Refactoring oneAPI backend myproject_test.

haoyanwa · haoyanwa · commit 0b8ef13e7612 · 2025-02-24T12:31:31.000-08:00
diff --git a/hls4ml/templates/oneapi/myproject_test.cpp b/hls4ml/templates/oneapi/myproject_test.cpp
@@ -4,6 +4,7 @@
 #include <fstream>
 #include <iostream>
 #include <string>
+#include <string_view>
 #include <vector>
 
 #include "firmware/myproject.h"
@@ -20,45 +21,29 @@
 
 #define CHECKPOINT 5000
 
-int main(int argc, char **argv) {
-
-#if FPGA_SIMULATOR
-    auto selector = sycl::ext::intel::fpga_simulator_selector_v;
-#elif FPGA_HARDWARE
-    auto selector = sycl::ext::intel::fpga_selector_v;
-#else // #if FPGA_EMULATOR
-    auto selector = sycl::ext::intel::fpga_emulator_selector_v;
+#if not defined(IS_BSP)
+using sycl::ext::intel::experimental::property::usm::buffer_location;
 #endif
 
-    sycl::queue q(selector, fpga_tools::exception_handler, sycl::property::queue::enable_profiling{});
-
-    auto device = q.get_device();
-
-    // make sure the device supports USM host allocations
-    if (!device.has(sycl::aspect::usm_host_allocations)) {
-        std::cerr << "This design must either target a board that supports USM "
-                     "Host/Shared allocations, or IP Component Authoring. "
-                  << std::endl;
-        std::terminate();
-    }
-
-    std::cout << "Running on device: " << device.get_info<sycl::info::device::name>().c_str() << std::endl;
-
+// Functions that reads input and prediction data from files.
+// Returns `true` if files are read successfully and not empty.
+// Returns `false` otherwise.
+bool prepare_data_from_file(
+    std::string &fin_path,
+    std::string &fpr_path,
+    std::vector<std::vector<float>> &inputs,
+    std::vector<std::vector<float>> &predictions
+) {
     // load input data from text file
-    std::ifstream fin("tb_data/tb_input_features.dat");
+    std::ifstream fin(fin_path.c_str());
     // load predictions from text file
-    std::ifstream fpr("tb_data/tb_output_predictions.dat");
-
-    std::string RESULTS_LOG = "tb_data/results.log";
-    std::ofstream fout(RESULTS_LOG);
-
+    std::ifstream fpr(fpr_path.c_str());
+    
     std::string iline;
     std::string pline;
 
     if (fin.is_open() && fpr.is_open()) {
-        std::vector<std::vector<float>> inputs;
-        std::vector<std::vector<float>> predictions;
-        unsigned int num_iterations = 0;
+        size_t num_iterations = 0;
         
         // Prepare input data from file.
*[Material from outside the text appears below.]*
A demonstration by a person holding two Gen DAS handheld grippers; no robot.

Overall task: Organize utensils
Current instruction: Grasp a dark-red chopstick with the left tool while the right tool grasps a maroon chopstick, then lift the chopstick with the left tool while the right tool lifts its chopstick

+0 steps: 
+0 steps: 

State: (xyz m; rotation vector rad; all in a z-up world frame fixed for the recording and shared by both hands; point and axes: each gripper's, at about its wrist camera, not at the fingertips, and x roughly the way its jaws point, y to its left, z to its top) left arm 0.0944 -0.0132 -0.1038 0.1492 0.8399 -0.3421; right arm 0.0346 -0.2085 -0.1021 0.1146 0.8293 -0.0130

Load predictions from file.
         for (; std::getline(fin, iline) && std::getline(fpr, pline); num_iterations++) {
@@ -83,7 +68,82 @@ int main(int argc, char **argv) {
             std::copy(pr.cbegin(), pr.cend(), predictions.back().begin());
             std::copy(in.cbegin(), in.cend(), inputs.back().begin());
         }
+        fin.close();
+        fpr.close();
+        if (inputs.empty())
+            return false;
+        else
+            return true;
+    } else {
+        return false;
+    }
+}
 
+int main(int argc, char **argv) {
+
+#if FPGA_SIMULATOR
+#define NUM_ITERATIONS 5
+    auto selector = sycl::ext::intel::fpga_simulator_selector_v;
+#elif FPGA_HARDWARE
+#define NUM_ITERATIONS 100
+    auto selector = sycl::ext::intel::fpga_selector_v;
+#else // #if FPGA_EMULATOR
+#define NUM_ITERATIONS 100
+    auto selector = sycl::ext::intel::fpga_emulator_selector_v;
+#endif
+
+    sycl::queue q(selector, fpga_tools::exception_handler, sycl::property::queue::enable_profiling{});
+
+    auto device = q.get_device();
+
+    // make sure the device supports USM host allocations
+    if (!device.has(sycl::aspect::usm_host_allocations)) {
+        std::cerr << "This design must either target a board that supports USM "
+                     "Host/Shared allocations, or IP Component Authoring. "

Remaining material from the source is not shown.